Central serous chorioretinopathy can lead to a “serous detachment” or blister beneath the retina, which causes distorted or blurry vision, a blind or gray spot in central vision, and unexplained flashes of light. The exact cause of central serous chorioretinopathy is not known, but it is known to be associated with stress and steroid medications.
It is currently believed that the choroidal circulation develops a pool of extracellular fluid or edema. This edema or leakage puts pressure on the RPE, causing it o blister up into focal or multifocal elevations known as serous detachments of the pigment epithelium. The blister develops an opening allowing fluid to leak under the retina. This leak is called “avascular” since it is not usually associated with the development of abnormal blood vessels (neovascularization), but this can occur as a secondary complication of central serous chorioretinopathy.
One of the challenges of detecting central serous chorioretinopathy is differentiating between the two kinds of leakage. This is especially true in middle-aged and older people who are at greater risk of developing both central serous chorioretinopathy and age-related macular degeneration. The distinction is important, since the treatment differs for the two types.
Central serous chorioretinopathy is more common among men between 25 and 45, although younger or older men or women can also develop the disease. It is associated with stress and steroid medication. While patients with central serous chorioretinopathy tend to be far-sighted and have an unusually thick choroid, they usually have no other eye diseases.
Fortunately, with this disorder, spontaneous visual recovery generally occurs. The leak within the pigment epithelium usually closes by itself and the detachment resolves within weeks to months. Many patients have a vision of 20/30 or better in the affected eye. Although many patients may experience symptoms in the other eye, most do not.

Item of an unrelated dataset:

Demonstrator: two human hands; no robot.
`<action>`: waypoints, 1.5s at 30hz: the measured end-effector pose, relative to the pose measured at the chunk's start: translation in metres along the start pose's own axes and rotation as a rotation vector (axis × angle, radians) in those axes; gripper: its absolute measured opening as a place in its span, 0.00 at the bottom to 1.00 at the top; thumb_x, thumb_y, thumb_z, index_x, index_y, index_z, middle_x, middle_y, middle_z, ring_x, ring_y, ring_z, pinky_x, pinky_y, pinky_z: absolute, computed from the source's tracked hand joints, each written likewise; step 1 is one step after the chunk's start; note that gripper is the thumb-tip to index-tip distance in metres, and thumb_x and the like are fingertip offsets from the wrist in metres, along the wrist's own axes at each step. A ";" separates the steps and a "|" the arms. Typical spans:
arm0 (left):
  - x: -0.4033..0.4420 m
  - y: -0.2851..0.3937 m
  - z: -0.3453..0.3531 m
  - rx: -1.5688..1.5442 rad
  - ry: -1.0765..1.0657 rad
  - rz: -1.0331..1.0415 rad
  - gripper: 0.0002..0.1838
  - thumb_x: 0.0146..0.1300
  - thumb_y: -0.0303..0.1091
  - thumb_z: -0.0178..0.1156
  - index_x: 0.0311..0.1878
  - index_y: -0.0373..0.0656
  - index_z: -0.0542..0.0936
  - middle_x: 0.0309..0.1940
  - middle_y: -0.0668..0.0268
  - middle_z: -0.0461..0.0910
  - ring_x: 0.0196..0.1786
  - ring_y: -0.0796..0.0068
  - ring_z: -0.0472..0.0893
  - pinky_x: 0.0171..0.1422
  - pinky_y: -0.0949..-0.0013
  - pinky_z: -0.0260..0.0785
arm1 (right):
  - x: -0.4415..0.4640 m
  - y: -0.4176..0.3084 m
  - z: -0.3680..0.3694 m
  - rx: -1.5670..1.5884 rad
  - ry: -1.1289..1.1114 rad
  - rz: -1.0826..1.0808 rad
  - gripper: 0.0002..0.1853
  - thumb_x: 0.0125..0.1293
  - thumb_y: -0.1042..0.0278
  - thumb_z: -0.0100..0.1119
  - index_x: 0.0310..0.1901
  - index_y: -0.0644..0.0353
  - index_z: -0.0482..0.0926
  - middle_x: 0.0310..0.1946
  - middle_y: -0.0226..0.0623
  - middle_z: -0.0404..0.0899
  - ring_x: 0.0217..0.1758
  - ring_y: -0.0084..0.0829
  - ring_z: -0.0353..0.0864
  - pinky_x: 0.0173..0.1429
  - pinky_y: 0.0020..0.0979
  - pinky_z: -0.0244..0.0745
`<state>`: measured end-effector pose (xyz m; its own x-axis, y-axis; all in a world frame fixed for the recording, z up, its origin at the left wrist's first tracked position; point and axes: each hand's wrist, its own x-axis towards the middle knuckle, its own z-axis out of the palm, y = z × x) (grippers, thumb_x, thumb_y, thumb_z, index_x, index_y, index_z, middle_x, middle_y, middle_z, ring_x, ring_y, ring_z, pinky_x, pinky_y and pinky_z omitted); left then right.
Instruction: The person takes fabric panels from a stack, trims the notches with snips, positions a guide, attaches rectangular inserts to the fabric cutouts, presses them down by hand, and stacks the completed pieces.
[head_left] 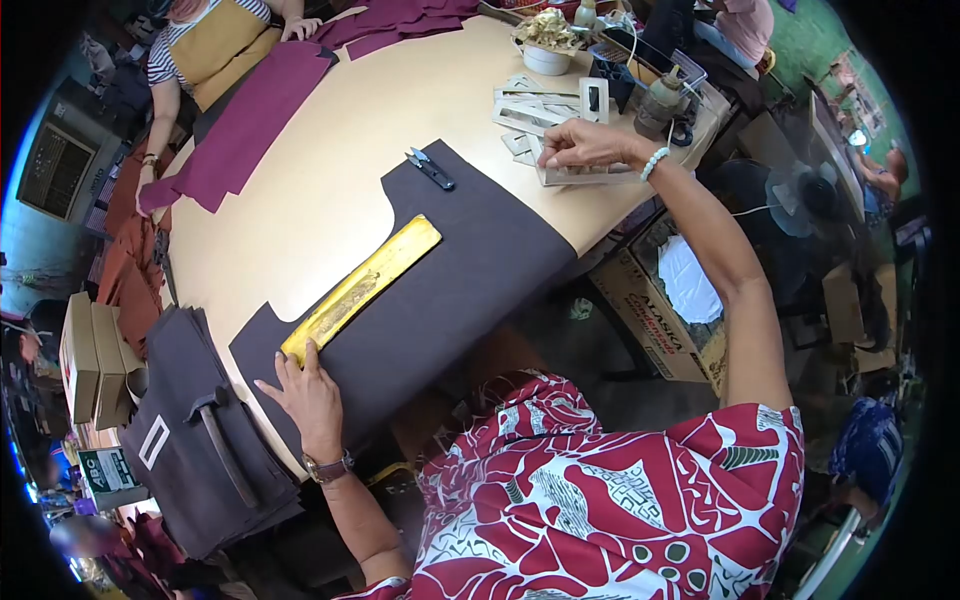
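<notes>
A dark cut fabric piece [470, 240] lies flat on the pale table [330, 150]. On it rests a long yellow block [362, 290], set diagonally. My left hand [307, 395] has its fingers spread, with fingertips touching the block's lower end and the fabric. Near the fabric's top corner lies a small pair of thread snips [430, 170]. At the table's right side, my right hand [583, 146] is closed over a group of pale flat templates [530, 115]; its fingers are bent in a pinch, and what they grip is too small to make out.
Across the table a person [215, 50] handles maroon fabric [255, 130]. A hammer [222, 445] lies on stacked dark fabric [165, 480] at left. A white bowl [547, 60] and a bottle [662, 98] stand at the back right. Below is a cardboard box [640, 310].
</notes>
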<state>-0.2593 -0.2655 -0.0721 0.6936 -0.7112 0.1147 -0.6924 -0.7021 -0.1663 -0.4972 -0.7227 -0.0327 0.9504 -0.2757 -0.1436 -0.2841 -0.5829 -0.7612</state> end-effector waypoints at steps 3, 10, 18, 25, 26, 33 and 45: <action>0.000 0.000 0.000 -0.003 0.009 0.005 0.20 0.63 0.30 0.51 0.59 0.50 0.74 0.54 0.56 0.72 0.67 0.57 0.63 0.68 0.30 0.40 | 0.003 -0.025 0.000 -0.038 0.094 0.036 0.10 0.58 0.65 0.62 0.35 0.64 0.80 0.28 0.31 0.81 0.32 0.20 0.76 0.38 0.26 0.71; 0.011 0.006 -0.011 -0.052 0.031 -0.079 0.16 0.63 0.31 0.51 0.54 0.47 0.76 0.54 0.59 0.72 0.66 0.58 0.64 0.67 0.29 0.42 | 0.043 -0.055 0.000 0.161 0.285 -0.175 0.10 0.65 0.64 0.58 0.41 0.62 0.77 0.29 0.24 0.78 0.33 0.13 0.72 0.38 0.20 0.69; 0.017 0.077 -0.028 -1.849 -0.132 -0.101 0.34 0.67 0.49 0.51 0.69 0.37 0.58 0.64 0.53 0.64 0.65 0.62 0.67 0.68 0.59 0.57 | 0.082 -0.152 0.081 0.606 0.378 -0.214 0.11 0.66 0.65 0.55 0.46 0.59 0.78 0.32 0.26 0.80 0.31 0.14 0.77 0.32 0.17 0.71; 0.014 0.068 -0.014 -2.479 -0.271 -0.237 0.28 0.67 0.33 0.53 0.69 0.44 0.58 0.58 0.59 0.70 0.56 0.64 0.74 0.58 0.45 0.72 | 0.083 -0.202 0.218 0.666 0.117 -0.366 0.16 0.68 0.69 0.52 0.54 0.66 0.75 0.35 0.32 0.80 0.38 0.18 0.78 0.45 0.21 0.74; 0.011 0.061 0.000 -2.525 -0.292 -0.314 0.27 0.68 0.30 0.50 0.69 0.43 0.57 0.59 0.56 0.69 0.58 0.58 0.74 0.58 0.44 0.72 | 0.081 -0.200 0.219 0.613 0.178 -0.395 0.16 0.68 0.69 0.52 0.53 0.68 0.76 0.39 0.35 0.81 0.44 0.21 0.78 0.50 0.23 0.73; -0.005 0.037 -0.003 -2.782 -0.263 -0.267 0.26 0.70 0.30 0.43 0.70 0.42 0.52 0.62 0.46 0.64 0.65 0.46 0.66 0.58 0.41 0.71 | 0.049 -0.147 0.170 0.193 0.560 -0.137 0.15 0.67 0.69 0.54 0.52 0.68 0.76 0.42 0.37 0.82 0.45 0.25 0.80 0.48 0.25 0.75; -0.036 0.021 -0.026 -2.582 -0.652 -0.223 0.30 0.66 0.26 0.51 0.69 0.34 0.53 0.61 0.41 0.64 0.59 0.42 0.72 0.51 0.50 0.78 | 0.060 -0.116 0.135 0.667 0.732 -0.060 0.09 0.66 0.73 0.53 0.46 0.60 0.79 0.32 0.30 0.82 0.32 0.16 0.79 0.31 0.17 0.72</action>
<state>-0.3039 -0.2561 -0.0544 0.3760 -0.8988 -0.2253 0.7961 0.1889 0.5750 -0.3904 -0.5679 -0.0382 0.5848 -0.7950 0.1613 0.1044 -0.1234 -0.9869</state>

While vision is good, mild permanent visual abnormalities may develop including decreased contrast and night vision and distortion. It is possible that new detachments may develop weeks, months, or even years later. Each detachment can cause further damage to the retina and pigment epithelium and may require laser treatment.
Most ophthalmologists recommend patients with the disorder change their behavioral patterns to become more mellow or relaxed in their daily life. The physicians of Vitreous-Retina-Macula Consultants have tried tranquilizers, antihistamines, non-steroid anti–inflammatory medications, and beta–blockers without success. If the detachment does not resolve on its own, or if it recurs hot or cold laser can be applied.